Opinion
No. 2015–1836 N C.
03-29-2017
Frazer & Feldman, LLP, Brendan B. Barnes, Esq., for appellant. Scott A. Stroh & Kerstin B. Olsson, respondents pro se (no brief filed).
Frazer & Feldman, LLP, Brendan B. Barnes, Esq., for appellant.
Scott A. Stroh & Kerstin B. Olsson, respondents pro se (no brief filed).
Present: ANTHONY MARANO, P.J., BRUCE E. TOLBERT, JAMES V. BRANDS, JJ.
Appeal from a judgment of the District Court of Nassau County, First District (Robert E. Pipia, J.), entered February 25, 2015. The judgment, after a nonjury trial, awarded plaintiffs the principal sum of $2,725.
ORDERED that the judgment is reversed, without costs, and the action is dismissed.
In this small claims action, plaintiffs seek to be reimbursed for attorney's fees they incurred in favorably resolving a dispute involving their children's eligibility to attend defendant's school, following defendant's allegation that the children resided outside its school district.
At a nonjury trial, plaintiff Scott A. Stroh testified that, in 2014 and on two occasions prior thereto, defendant had sought to exclude his children from its school; that, following a 2014 meeting, where defendant's representative advised plaintiffs to obtain legal representation, they had retained counsel to assist them in opposing defendant's attempt to exclude their children; and that, after their attorney had assembled and submitted to defendant documentation establishing the residency of the children within defendant's school district, defendant had ceased its efforts to exclude the children from its school. Plaintiffs' attorney's bill, which indicated that plaintiffs had paid the sum of $2,725, was admitted into evidence. Defendant's superintendent, Lisa Ruiz, testified that defendant's suspicions about the residency of plaintiffs' children had been triggered by statements the children had made, and that defendant had hired private investigators, who had gathered information that had bolstered defendant's suspicions. The information provided by plaintiffs' attorney, however, had been adequate to establish the residency of plaintiffs' children within defendant's school district. Following the trial, the District Court awarded plaintiffs judgment in the principal sum of $2,725.

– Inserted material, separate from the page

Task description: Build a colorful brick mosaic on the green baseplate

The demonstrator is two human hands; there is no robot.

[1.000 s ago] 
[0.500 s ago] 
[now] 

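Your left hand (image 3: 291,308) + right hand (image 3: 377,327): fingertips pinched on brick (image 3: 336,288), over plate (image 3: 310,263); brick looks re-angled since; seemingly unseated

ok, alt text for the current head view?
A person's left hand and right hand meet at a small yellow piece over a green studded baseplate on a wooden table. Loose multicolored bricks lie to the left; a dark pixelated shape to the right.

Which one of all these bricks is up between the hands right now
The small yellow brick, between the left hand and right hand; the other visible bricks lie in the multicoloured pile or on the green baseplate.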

In a small claims action, our review is limited to a determination of whether "substantial justice has ... been done between the parties according to the rules and principles of substantive law" ( UDCA 1807 ; see UDCA 1804 ; Ross v. Friedman, 269 A.D.2d 584 [2000] ; Williams v. Roper, 269 A.D.2d 125 [2000] ). Generally, there is no cause of action for an attorney's fee, absent a statutory or contractual basis for such an award (see R.J. Hyland, Inc. v. Love Family Sports, LLC, 102 AD3d 939, 944 [2013] ; Neighborhood Hous. Servs. of N.Y. City, Inc. v. Hawkins, 97 AD3d 554 [2012] ; see also Matter of A.G. Ship Maintenance Corp. v. Lezak, 69 N.Y.2d 1, 2 [1986] ). Plaintiffs failed to suggest any such statutory basis for the recovery they sought; nor was there a contractual basis for them to recover legal fees. We note that the Equal Access to Justice Act ( CPLR 8601 – 8605 ) does not provide a basis for any award to plaintiffs under the circumstances presented (see Matter of Greer v. Wing, 95 N.Y.2d 676, 679 [2001] ).
As there was no basis for the award of attorney's fees to plaintiffs, we conclude that the judgment failed to render substantial justice between the parties according to the rules and principles of substantive law (see UDCA 1804, 1807 ).
Accordingly, the judgment is reversed and the action is dismissed.
MARANO, P.J., TOLBERT and BRANDS, JJ., concur.